9. The fast start up crystal oscillator circuit of claim 8, further comprising: the circuit also comprises a first resistor; the first resistor is connected into the Nth resistor₁Between the switch and the basic crystal oscillator circuit, one end is connected with the Nth₁The output end of the switch is connected, and the other end of the switch is connected with the input end of the basic crystal oscillator circuit.
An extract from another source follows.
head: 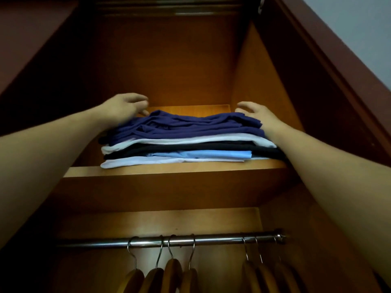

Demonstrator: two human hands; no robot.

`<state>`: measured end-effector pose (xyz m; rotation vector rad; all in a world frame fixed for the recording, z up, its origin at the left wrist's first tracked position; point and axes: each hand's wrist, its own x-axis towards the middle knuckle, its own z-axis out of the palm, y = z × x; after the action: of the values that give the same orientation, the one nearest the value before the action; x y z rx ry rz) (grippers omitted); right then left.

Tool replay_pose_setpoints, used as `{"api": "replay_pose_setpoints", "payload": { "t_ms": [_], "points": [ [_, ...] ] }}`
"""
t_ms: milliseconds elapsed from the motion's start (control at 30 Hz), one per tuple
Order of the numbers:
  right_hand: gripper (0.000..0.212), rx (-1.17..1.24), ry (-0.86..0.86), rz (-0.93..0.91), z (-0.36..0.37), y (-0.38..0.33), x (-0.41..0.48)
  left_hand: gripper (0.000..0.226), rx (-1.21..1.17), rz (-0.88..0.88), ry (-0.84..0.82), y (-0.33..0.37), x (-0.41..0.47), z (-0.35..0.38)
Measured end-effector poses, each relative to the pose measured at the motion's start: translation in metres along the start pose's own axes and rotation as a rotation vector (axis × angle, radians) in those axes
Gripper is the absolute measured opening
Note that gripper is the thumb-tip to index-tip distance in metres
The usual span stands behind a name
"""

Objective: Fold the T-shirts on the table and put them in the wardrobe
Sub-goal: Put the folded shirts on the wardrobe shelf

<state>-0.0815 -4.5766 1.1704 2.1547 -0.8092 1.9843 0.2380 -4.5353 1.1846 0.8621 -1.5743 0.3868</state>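
My left forearm [48, 153] and right forearm [330, 166] reach up from the lower corners toward the upper shelf [169, 173] of the wardrobe [260, 81]. The stack of T-shirts [186, 142] sits on that shelf, close to its front edge. A navy one is on top, then white, dark, light blue and a pale one at the bottom.

My left hand [122, 106] is released, fingers loose and spread, at the back left corner of the navy shirt. I cannot tell whether the fingertips touch the cloth. My right hand [256, 116] is released too, fingers spread, its heel against the right side of the stack near the top.

The putting-away looks nearly done to me, and the trouble lies in leaving. The navy layer is rumpled and nothing grips it, so a wrist dragging back across it could pull it forward and open the fold. The layers are uneven at the front left, where the white one bulges out. A push from one side alone would probably skew the pile. With the bottom shirt so near the lip, a forward tug might tip the lot down toward the rail [169, 242] and hangers [173, 273] below. I see only the stack's front from down here, so I would be squaring its back edge blind.
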Motion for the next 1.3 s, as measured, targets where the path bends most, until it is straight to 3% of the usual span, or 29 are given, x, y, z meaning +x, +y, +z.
{"api": "replay_pose_setpoints", "payload": {
  "t_ms": [167,300,433,633,767,1000,1300],
  "points": [
    [0.045,-0.104,0.033,-0.067,0.003,-0.014,-0.028,0.080,0.334,0.104,-0.205,0.014,-0.049,0.007],
    [0.052,-0.266,0.015,-0.165,0.011,-0.032,-0.050,0.090,0.442,0.188,-0.195,0.004,-0.064,0.009],
    [0.062,-0.594,-0.081,-0.216,0.033,-0.044,-0.057,0.092,0.498,0.192,-0.219,-0.006,-0.062,0.005],
    [0.063,-0.803,-0.191,-0.054,0.055,-0.044,-0.054,0.092,0.545,0.065,-0.306,-0.028,-0.052,0.015],
    [0.062,-0.825,-0.182,0.030,0.062,-0.044,-0.062,0.091,0.415,0.028,-0.313,-0.039,-0.051,0.019],
    [0.066,-0.987,-0.168,0.070,0.066,-0.064,-0.081,0.077,0.413,0.003,-0.319,-0.037,-0.050,0.020],
    [0.058,-0.927,-0.074,0.048,0.028,-0.087,-0.151,0.057,0.452,0.253,-0.089,0.009,-0.120,0.012]
  ]
}}
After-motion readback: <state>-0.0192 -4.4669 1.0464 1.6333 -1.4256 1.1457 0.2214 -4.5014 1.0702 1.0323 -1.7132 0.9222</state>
10. The fast start up crystal oscillator circuit of any of claims 1 or 2, further comprising: the crystal oscillator basic circuit comprises an inverting amplifier, a feedback resistor, a crystal oscillator, a first capacitor and a second capacitor; the input end of the inverting amplifier INV and the Nth₁The output end of the switch, one input end of the comparator, one end of the feedback resistor, one end of the crystal oscillator and one end of the first capacitor are connected; the output end of the inverting amplifier is connected with the other input end of the comparator, the other end of the feedback resistor, the other end of the crystal oscillator and one end of the second capacitor; the power supply end of the inverting amplifier is connected with the other end of the first switch or directly connected with a power supply; and the grounding end of the inverting amplifier, the other end of the first capacitor and the other end of the second capacitor are grounded.